TASK ITEM:
For this exercise, retype every record below exactly and keep the pictures out.

────────────────

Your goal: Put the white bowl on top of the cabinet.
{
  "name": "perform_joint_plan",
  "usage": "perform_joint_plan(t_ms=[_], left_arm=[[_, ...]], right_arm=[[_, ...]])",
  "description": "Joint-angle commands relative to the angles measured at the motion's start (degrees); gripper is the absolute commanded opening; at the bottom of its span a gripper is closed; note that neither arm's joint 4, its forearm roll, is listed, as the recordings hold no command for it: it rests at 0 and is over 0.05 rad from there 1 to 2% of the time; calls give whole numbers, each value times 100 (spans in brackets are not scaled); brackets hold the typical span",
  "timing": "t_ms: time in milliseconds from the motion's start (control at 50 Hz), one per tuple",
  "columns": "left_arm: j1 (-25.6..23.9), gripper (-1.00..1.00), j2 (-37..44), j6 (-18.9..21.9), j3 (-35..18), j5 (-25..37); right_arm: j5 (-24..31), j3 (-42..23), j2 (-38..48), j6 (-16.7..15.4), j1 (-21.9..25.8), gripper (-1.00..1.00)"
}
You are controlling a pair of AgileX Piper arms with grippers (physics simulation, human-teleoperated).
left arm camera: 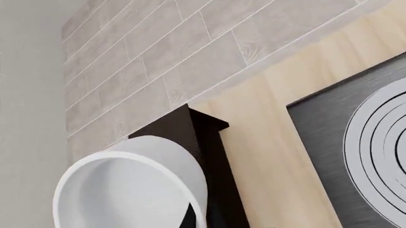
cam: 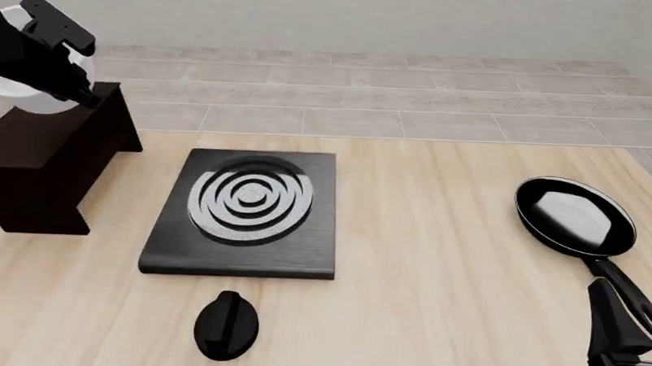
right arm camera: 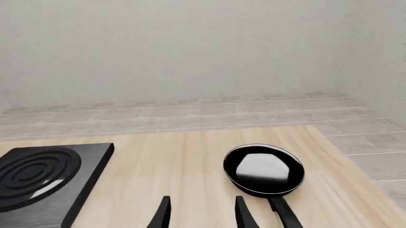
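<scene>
The white bowl [cam: 18, 88] hangs tilted just above the back end of the dark cabinet [cam: 47, 153] at the table's far left. My left gripper [cam: 76, 83] is shut on its rim, with the arm covering most of the bowl. In the left wrist view the white bowl [left arm camera: 130, 187] fills the near corner in front of the cabinet [left arm camera: 209, 152], and my fingers do not show. My right gripper [right arm camera: 203, 216] [cam: 616, 333] stands open and empty at the near right, just short of the frying pan's handle.
A black stove plate [cam: 172, 247] with silver rings lies mid-table, right of the cabinet. A black knob-shaped object [cam: 226, 324] sits in front of it. The black frying pan [cam: 575, 214] lies at the right, handle toward my right gripper.
</scene>
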Motion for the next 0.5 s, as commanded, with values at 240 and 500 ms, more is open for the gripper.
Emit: perform_joint_plan(t_ms=[240,500], left_arm=[[368,-100,359,-140,389,-684],[365,-100,555,-410,566,-906]], right_arm=[[14,0,0,10,-18,100],[33,0,0,-14,-21,100]])
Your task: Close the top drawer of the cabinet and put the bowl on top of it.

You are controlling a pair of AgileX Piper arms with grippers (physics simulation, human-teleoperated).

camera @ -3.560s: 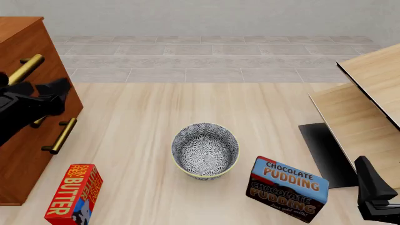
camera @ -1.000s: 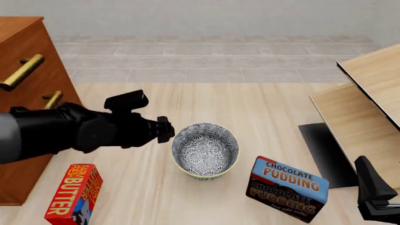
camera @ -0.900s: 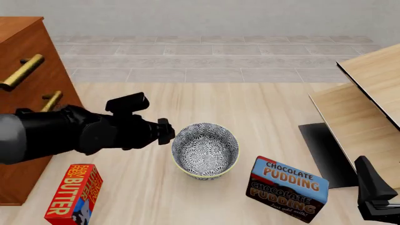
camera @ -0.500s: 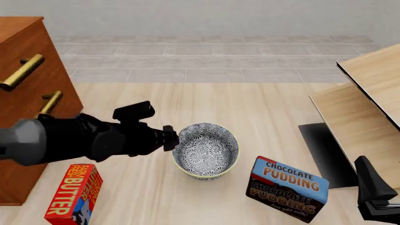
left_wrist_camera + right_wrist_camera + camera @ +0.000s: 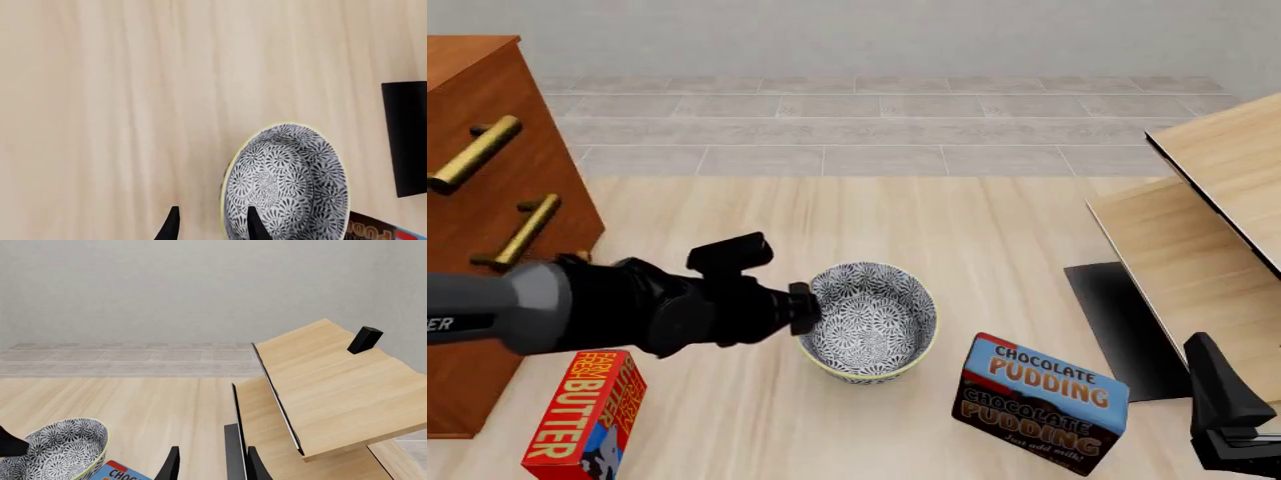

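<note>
Bowl (image 5: 868, 322) rim sits between the left hand's (image 5: 209, 226) parted fingers – I'd drop a bit lower, then pinch the wall squarely – no tilting

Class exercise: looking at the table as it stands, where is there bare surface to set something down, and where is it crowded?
Bare table runs from the cabinet across to the pale wooden boards, beyond the bowl. The near strip is crowded: butter box, left gripper straddling the bowl's rim, and chocolate pudding box close together.
</note>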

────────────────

RESPONSE FOR THIS EXERCISE:
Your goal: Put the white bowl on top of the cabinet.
{
  "name": "perform_joint_plan",
  "usage": "perform_joint_plan(t_ms=[_], left_arm=[[_, ...]], right_arm=[[_, ...]])",
  "description": "Joint-angle commands relative to the angles measured at the motion's start (degrees); gripper is the absolute commanded opening; at the bottom of its span a gripper is closed; note that neither arm's joint 4, its forearm roll, is listed, as the recordings hold no command for it: it rests at 0 and is over 0.05 rad from there 1 to 2% of the time; calls give whole numbers, each value times 100 (spans in brackets are not scaled); brackets hold the typical span",
  "timing": "t_ms: time in milliseconds from the motion's start (control at 50 Hz), one per tuple",
  "columns": "left_arm: j1 (-25.6..23.9), gripper (-1.00..1.00), j2 (-37..44), j6 (-18.9..21.9), j3 (-35..18), j5 (-25..37); right_arm: j5 (-24..31), j3 (-42..23), j2 (-38..48), j6 (-16.7..15.4), j1 (-21.9..25.8), gripper (-1.00..1.00)"
}
You are controlling a pair of AgileX Piper arms with grippers (physics simulation, human-teleoperated).
left arm camera: 
cam: 
right arm camera: 
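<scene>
The white bowl [cam: 18, 88] hangs tilted just above the back end of the dark cabinet [cam: 47, 153] at the table's far left. My left gripper [cam: 76, 83] is shut on its rim, with the arm covering most of the bowl. In the left wrist view the white bowl [left arm camera: 130, 187] fills the near corner in front of the cabinet [left arm camera: 209, 152], and my fingers do not show. My right gripper [right arm camera: 203, 216] [cam: 616, 333] stands open and empty at the near right, just short of the frying pan's handle.
A black stove plate [cam: 172, 247] with silver rings lies mid-table, right of the cabinet. A black knob-shaped object [cam: 226, 324] sits in front of it. The black frying pan [cam: 575, 214] lies at the right, handle toward my right gripper.
</scene>
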Motion for the next 0.5 s, as commanded, with values at 240 and 500 ms, more is open for the gripper.
Emit: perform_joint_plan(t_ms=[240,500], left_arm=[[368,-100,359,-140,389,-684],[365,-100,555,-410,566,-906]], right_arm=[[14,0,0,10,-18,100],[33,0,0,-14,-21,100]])
Your task: Close the top drawer of the cabinet and put the bowl on top of it.

You are controlling a pair of AgileX Piper arms with grippers (physics simulation, human-teleoperated).

camera @ -3.560s: 
camera @ -1.000s: 
camera @ -0.900s: 
camera @ -0.500s: 
left_wrist_camera + right_wrist_camera + camera @ +0.000s: 

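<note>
Bowl (image 5: 868, 322) rim sits between the left hand's (image 5: 209, 226) parted fingers – I'd drop a bit lower, then pinch the wall squarely – no tilting

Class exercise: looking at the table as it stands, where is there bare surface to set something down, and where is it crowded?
Bare table runs from the cabinet across to the pale wooden boards, beyond the bowl. The near strip is crowded: butter box, left gripper straddling the bowl's rim, and chocolate pudding box close together.
</note>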

What the exercise asked for is complete.